Disabled and Sexual: My Sexuality Cannot Thrive Separated From My Disabilities

Disabled and Sexual is a column by Hannah Shewan Stevens which explores all the challenges, comedy, and fun that disabled people experience as sexual beings, even while we are desexualised by a predominantly non-disabled society.


I used to invest precious reserves of energy into shedding the skin of disability, trying to displace its invisible ooze and shunt it to the darkest recesses of consciousness. You know the bit, the vast pit where we bury everything we cannot bare the look at twice. 

Dissociating from disability – and outright denying its existence for years – felt like the likeliest path back to my old cocoon of able-bodiedness and blissful ignorance of the ableism encircling society. 

I did not want to be disabled, nor could I accept it. Absolute denial and rejection, fed by my own internalised ableism, pushed me to suppress its influence over any aspect of daily living. I was not disabled, simply sickly but that could not be allowed to slow the pace of my life.

The influence of this disastrous self-deception was felt strongest in my sex life. 

My relationship with sex has always been complicated due to a long history of sexual violence, but it reached new heights of confusion when disability invaded my life.

Chronic pain and fatigue flourished at age 14, just before my first teenage sexual explorations, and a myriad of chronic health–physical and mental–conditions have been diagnosed in the 15 years since. 

To make room for sexual exploration, I suppressed my experience with illness. Trapped in a stage of vehemently denying being disabled, I used sex to escape from pain.

Losing myself to pleasure and meaningless encounters felt like liberation at the time. 

But it wasn’t some self-aware coping mechanism that allowed room to accept disability to build a healthy relationship with sex, the approach caused eroded my wellbeing.

It allowed me to bury emotions in sex and avoid acknowledging physical or mental difficulties.

The hangover of internalised ableism also played a role. I grew up in an ableist society so internalising some of that was inevitable.

Becoming disabled did not release me from these bonds. I simply turned the biases on myself, believing that I must do everything in my power to avoid being defined as disabled. 

I refused to accommodate my physical needs, such as taking the elevator over stairs, rejected the idea of pacing to protect my energy levels, and repeatedly turned down offers from support workers offering accommodations.

This abject rejection of help to mitigate the effects of my disabilities extended to sex as well.

Believing that allowing disability into the bedroom would cement the desexualisation I was already turning against myself, I approached sex as a non-disabled, able-bodied person. 

I endured sex positions that were painful, stayed silent when joints subluxated mid-encounter, and never told partners about my illnesses or disabilities. I thought that if fewer people knew, I could discard the disabled label and free myself from its necessary accommodations. 

The desperation to keep disability away from my sex life worsened my condition, increasing pain levels and exacerbating fatigue. I could not fathom uniting these two parts of myself successfully.

But I had to in order to survive. However, I took a big misstep on the way. 

Somehow, in my journey to accepting disability and accommodating its existence in daily life, the pendulum swung from rejecting the label to overidentifying with it. Disability consumed my life. It dictated every decision and the other pieces of my personality got drowned out by its demands. 

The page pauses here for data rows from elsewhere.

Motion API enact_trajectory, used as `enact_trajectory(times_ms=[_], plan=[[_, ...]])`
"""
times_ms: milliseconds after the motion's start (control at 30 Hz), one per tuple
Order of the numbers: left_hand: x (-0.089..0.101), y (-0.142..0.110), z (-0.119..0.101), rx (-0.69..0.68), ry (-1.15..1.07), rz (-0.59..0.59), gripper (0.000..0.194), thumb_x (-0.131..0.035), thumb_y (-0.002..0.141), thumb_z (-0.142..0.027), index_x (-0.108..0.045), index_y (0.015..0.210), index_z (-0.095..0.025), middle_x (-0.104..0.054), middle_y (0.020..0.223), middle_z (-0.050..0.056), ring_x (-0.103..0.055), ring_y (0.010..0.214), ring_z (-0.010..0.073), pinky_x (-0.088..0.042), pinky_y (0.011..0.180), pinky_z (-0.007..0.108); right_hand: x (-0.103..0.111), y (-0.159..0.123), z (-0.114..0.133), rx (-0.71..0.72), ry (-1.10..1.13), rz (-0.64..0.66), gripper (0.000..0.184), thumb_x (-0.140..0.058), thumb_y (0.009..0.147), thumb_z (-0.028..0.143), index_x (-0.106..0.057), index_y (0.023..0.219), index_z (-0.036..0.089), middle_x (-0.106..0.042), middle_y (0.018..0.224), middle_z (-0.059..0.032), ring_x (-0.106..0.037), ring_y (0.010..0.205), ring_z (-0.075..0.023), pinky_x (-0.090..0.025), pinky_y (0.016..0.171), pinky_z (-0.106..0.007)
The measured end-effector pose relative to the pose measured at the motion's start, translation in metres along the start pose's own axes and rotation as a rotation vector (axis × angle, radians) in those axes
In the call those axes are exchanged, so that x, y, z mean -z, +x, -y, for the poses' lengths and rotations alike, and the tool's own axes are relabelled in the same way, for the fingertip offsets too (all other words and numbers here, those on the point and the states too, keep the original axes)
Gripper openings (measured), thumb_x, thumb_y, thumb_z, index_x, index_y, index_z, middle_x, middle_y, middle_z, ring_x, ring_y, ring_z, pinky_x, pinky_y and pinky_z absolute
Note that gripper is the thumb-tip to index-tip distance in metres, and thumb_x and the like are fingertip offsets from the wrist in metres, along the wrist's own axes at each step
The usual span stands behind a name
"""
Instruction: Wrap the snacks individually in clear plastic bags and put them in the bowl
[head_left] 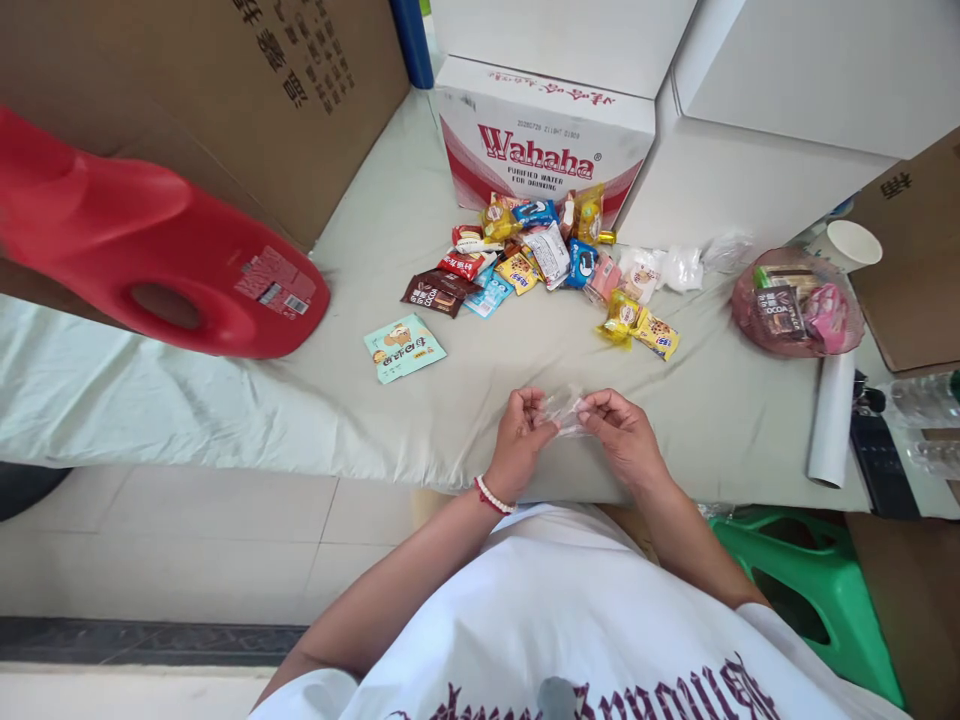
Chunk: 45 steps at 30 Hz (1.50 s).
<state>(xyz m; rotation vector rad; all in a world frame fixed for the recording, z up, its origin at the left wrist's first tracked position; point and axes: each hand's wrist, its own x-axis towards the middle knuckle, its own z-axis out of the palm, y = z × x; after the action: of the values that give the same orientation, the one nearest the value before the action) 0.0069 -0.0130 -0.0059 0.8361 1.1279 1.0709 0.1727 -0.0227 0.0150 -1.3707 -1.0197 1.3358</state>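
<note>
My left hand [520,440] and my right hand [622,435] meet over the near edge of a cloth-covered surface [225,400]. Both pinch a small clear plastic bag [564,410] between their fingertips. A beaded bracelet [493,496] sits on my left wrist. Beyond the hands lies a heap of wrapped snacks [540,255] in many colours. A pale green snack packet [403,347] lies apart to the left of the heap.
A large red plastic jug [150,250] lies at left. A Wahaha carton [540,140] and brown and white boxes stand behind. A filled pink bag [796,302], a paper cup [853,243], a white roll [832,418] and a green stool [817,590] are at right.
</note>
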Motion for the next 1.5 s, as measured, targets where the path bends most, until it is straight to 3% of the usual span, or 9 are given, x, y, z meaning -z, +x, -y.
enact_trajectory(times_ms=[133, 267, 467, 567, 667, 833, 1067, 1333, 1500], plan=[[-0.004, 0.009, -0.005, 0.100, 0.120, -0.010, 0.025, -0.075, 0.074, -0.032, -0.069, 0.093, -0.017, -0.061, 0.085, 0.000, -0.048, 0.072, 0.0123, -0.039, 0.070, 0.026, 0.003, -0.013, -0.002, 0.219, -0.087, -0.010, 0.010, -0.075, 0.084, 0.033, -0.069, 0.081, 0.025, -0.062, 0.096, -0.0034, -0.057, 0.089, -0.0177, -0.046, 0.077, -0.030], [-0.012, 0.017, -0.010, 0.102, 0.065, -0.004, 0.025, -0.074, 0.076, -0.036, -0.059, 0.068, -0.018, -0.050, 0.063, -0.005, -0.041, 0.060, 0.0093, -0.033, 0.059, 0.023, 0.015, -0.028, -0.008, 0.279, -0.169, -0.020, 0.008, -0.069, 0.089, 0.030, -0.069, 0.082, 0.026, -0.059, 0.092, -0.0035, -0.056, 0.086, -0.0184, -0.045, 0.076, -0.032], [-0.018, 0.027, -0.018, 0.144, -0.160, -0.084, 0.046, -0.073, 0.080, -0.061, -0.050, 0.073, -0.021, -0.031, 0.054, -0.010, -0.022, 0.045, 0.0056, -0.015, 0.044, 0.022, 0.039, -0.048, -0.015, 0.023, -0.247, 0.247, 0.018, -0.067, 0.093, 0.042, -0.068, 0.091, 0.024, -0.060, 0.084, -0.0023, -0.055, 0.077, -0.0170, -0.047, 0.073, -0.031], [-0.019, 0.024, -0.020, 0.114, -0.128, -0.034, 0.054, -0.071, 0.078, -0.071, -0.056, 0.072, -0.020, -0.031, 0.052, -0.009, -0.022, 0.044, 0.0051, -0.015, 0.043, 0.022, 0.044, -0.040, -0.014, -0.110, -0.079, 0.076, 0.038, -0.064, 0.091, 0.060, -0.066, 0.105, 0.025, -0.065, 0.097, -0.0052, -0.059, 0.085, -0.0187, -0.053, 0.072, -0.031], [-0.019, 0.018, -0.020, 0.136, -0.134, 0.034, 0.055, -0.069, 0.078, -0.073, -0.066, 0.080, -0.018, -0.026, 0.053, -0.010, -0.021, 0.044, 0.0055, -0.014, 0.043, 0.022, 0.042, -0.020, -0.008, -0.170, 0.108, -0.057, 0.053, -0.065, 0.086, 0.069, -0.061, 0.120, 0.028, -0.066, 0.112, -0.0076, -0.063, 0.099, -0.0220, -0.058, 0.075, -0.033], [-0.018, 0.010, -0.021, 0.240, -0.249, 0.182, 0.056, -0.071, 0.080, -0.070, -0.072, 0.102, -0.018, -0.028, 0.054, -0.010, -0.019, 0.046, 0.0060, -0.015, 0.041, 0.021, 0.021, 0.009, 0.001, -0.257, 0.235, 0.051, 0.072, -0.089, 0.067, 0.051, -0.056, 0.128, 0.030, -0.067, 0.099, -0.0025, -0.065, 0.092, -0.0196, -0.060, 0.074, -0.033], [0.002, 0.017, -0.025, 0.373, -0.445, 0.174, 0.055, -0.071, 0.083, -0.064, -0.067, 0.117, -0.021, -0.029, 0.054, -0.011, -0.015, 0.044, 0.0057, -0.014, 0.038, 0.016, 0.023, 0.017, -0.008, -0.167, 0.219, -0.181, 0.047, -0.089, 0.064, 0.045, -0.067, 0.099, 0.022, -0.059, 0.073, 0.0041, -0.055, 0.062, -0.0107, -0.046, 0.052, -0.022], [0.019, 0.014, -0.023, 0.438, -0.509, 0.186, 0.060, -0.070, 0.084, -0.064, -0.059, 0.133, -0.030, -0.041, 0.061, -0.009, -0.021, 0.043, 0.0047, -0.015, 0.035, 0.014, 0.038, 0.005, -0.011, -0.156, -0.020, -0.223, 0.038, -0.081, 0.072, 0.053, -0.068, 0.087, 0.020, -0.069, 0.078, -0.0021, -0.048, 0.051, -0.0092, -0.037, 0.042, -0.023], [0.021, 0.013, -0.023, 0.451, -0.511, 0.236, 0.067, -0.072, 0.082, -0.066, -0.055, 0.140, -0.036, -0.047, 0.067, -0.008, -0.022, 0.043, 0.0031, -0.016, 0.035, 0.012, 0.021, 0.004, -0.011, -0.258, -0.052, -0.113, 0.052, -0.071, 0.077, 0.068, -0.067, 0.097, 0.020, -0.073, 0.087, -0.0044, -0.049, 0.048, -0.0096, -0.033, 0.040, -0.024]])
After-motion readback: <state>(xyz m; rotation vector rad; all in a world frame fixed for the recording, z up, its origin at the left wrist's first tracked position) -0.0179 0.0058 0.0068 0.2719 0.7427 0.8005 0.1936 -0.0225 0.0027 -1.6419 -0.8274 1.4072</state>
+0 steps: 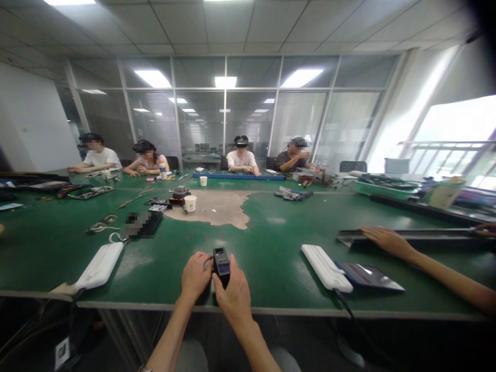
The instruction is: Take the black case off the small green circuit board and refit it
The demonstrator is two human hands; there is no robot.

While ingratiating myself with the disabled community was life-saving, I fell into the belief that disability must dominate my life. Divorcing from disability or being consumed by it felt like my only two options. Either I could live as a disabled person presenting as non-disabled or I must merge disability into my life as an overwhelming force.

Spoiler: neither worked. Both approaches to disability forced a split in my personality and complicated my sex life. It was like watching all the layers of my life float away from each while I desperately tried to stick them together again. 

After an initial immersion into disability, I pulled back and recognised that embracing a disabled identity did not require eliminating all the others parts of me. While accepting day-to-day accommodations and learning to thrive as a disabled person happened quickly, stripping away the influence over my sex life was a harder battle.

I still felt like my sexual and disabled identities were incapable of co-existing, a result of internalised ableism and my misguided belief that disabled people couldn’t be sexy or sexual.

Discovering a world of disabled activists and their unflinching approach to discussing sex cracked open the window and my desire to unite these two sides of myself shattered that final barrier. 

The key was using pleasure as pain control. Seeing the power pleasure could have in managing my daily health made room for intertwining these two identities.

Suddenly, pleasure and disability were not so far from each other.

Finding the right balance is an ongoing journey, however, I learned to stop hiding my disability from my partners. I am no longer afraid to communicate my disabilities and educate people about how sex sometimes needs to be modified for disabled folks. 

Through a whole lot of trial and error, the lesson crystallized in my mind. My sexuality cannot thrive when it lives in total isolation from disability, nor can it survive if being disabled is allowed to become my only defining characteristic. 

Dissociating from either identity suppresses both and suffocates any hope of thriving. Forging a bond between sexuality and disability has liberated me from internalised ableism and built a steel foundation to grow from.  

All parts of our identity are fluid and super glueing these two sides of myself together is unnecessary, but allowing a connection to form has saved my life from fracturing into two sides.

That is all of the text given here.